Friday, September 27, 2013

Quiddity


Today’s word is quiddity, defined by dictionary.com as “1. the quality that makes a thing what it is; the essential nature of a thing.  2. a trifling nicety of subtle distinction, as in argument.”  And by Merriam-Webster as: “1. Whatever makes something the type that it is: essence.  2. A trifling point: quibble.”

That is, the word means the opposite of itself: the essential nature of a thing, and a subtle distinction.  While Janov (primal therapy) sees dialectic, “the interpenetration of opposites,” throughout human psychology (http://cigognenews.blogspot.com/2010/03/dialectic.html), I also see it in the practice of psychotherapy.  One expression of it: Some of the most critical core truths verge on (a) the effectively irrelevant or (b) the absurdly recondite.  For those who have read beyond Psych 101 or a master’s degree community counseling curriculum – pretty much equivalent – into the real stuff (the quiddities), you will see what I mean.  You might find at random this, from an article by Janov:

“The point about original reduced oxygen experience is that the whole personality seems to ‘shrivel up.’  It is a constriction rather than an expansion.  When she speaks she takes up much less space and air; her words hardly move out of her mouth, and there is an air of fatigue about her.  Is it any wonder that she (or he) is less sexual?  Again, the whole system slows to adapt to reduced oxygen; the system is doing its best to avoid a mismatch between supply and demand (Singer, 1999).  And when there is imprinted low oxygen we might expect slower growth rate.  One way we see this is in neonates born to smoking mothers who are often of smaller stature.  That in itself assumes trauma somewhere during womb-life maturation.  That can foretell of a premature heart attack or cancer later in life.  I think it is more likely to lead to cancer than cardiac problems because of the massive repression or inhibition that goes along with this kind of personality.  Repression of womb life events is nearly always of life-and-death matters; the repression it engenders is massive, and the result can cause serious distortion at a cellular level.  (“Life Before Birth: How Experience in the Womb Can Affect Our Lives Forever,” Arthur Janov, PhD, Journal of Prenatal and Perinatal Psychology and Health, 23(3), Spring 2009.)

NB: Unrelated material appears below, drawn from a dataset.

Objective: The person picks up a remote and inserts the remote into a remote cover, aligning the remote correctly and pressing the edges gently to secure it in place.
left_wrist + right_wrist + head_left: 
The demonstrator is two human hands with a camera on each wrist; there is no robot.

. . . or this, by Masterson:

“The defensive or libidinal grandiose-self-omnipotent-object relations fused unit of the closet narcissistic disorder consists of an omnipotent-object representation that contains all power, perfection, direction, supplies, and so on.  The grandiose-selfrepresentation is one of being superior, elite, with an affect of feeling perfect, special, unique, adored, admired.  The underlying aggressive object relations fused unit consists of a fused object representation that is harsh, punitive, and attacking and a self-representation of being humiliated, attacked, empty, and linked by the affect of the abandonment depression that is experienced more as the self fragmenting or falling apart than as the loss of the object described by the borderline personality disorder."  ("Psychoanalytic Psychotherapy of the Narcissistic Personality Disorder (Closet): A Developmental Self and Object Relations Approach," James Masterson, MD.)

Another quidditicious state is the proliferation of psycho-wisdom in scholarly, academic, pop and conversational forms.  It is so boundless as to be a kind of runaway inflation: Each “unit” loses value in lived reality and personal discourse; becomes a trifle.  I (discreetly) roll my eyes whenever someone labels a public figure or coworker a “narcissist” or “sociopath,” or their aunt’s husband a “codependent” or an “enabler,” or describes herself as “clinically depressed” or “bipolar” or “ADD” or a “split personality.”  A poignant conversation about your difficult life transforms to instant bathos when the word “abuse” or “trauma” appears.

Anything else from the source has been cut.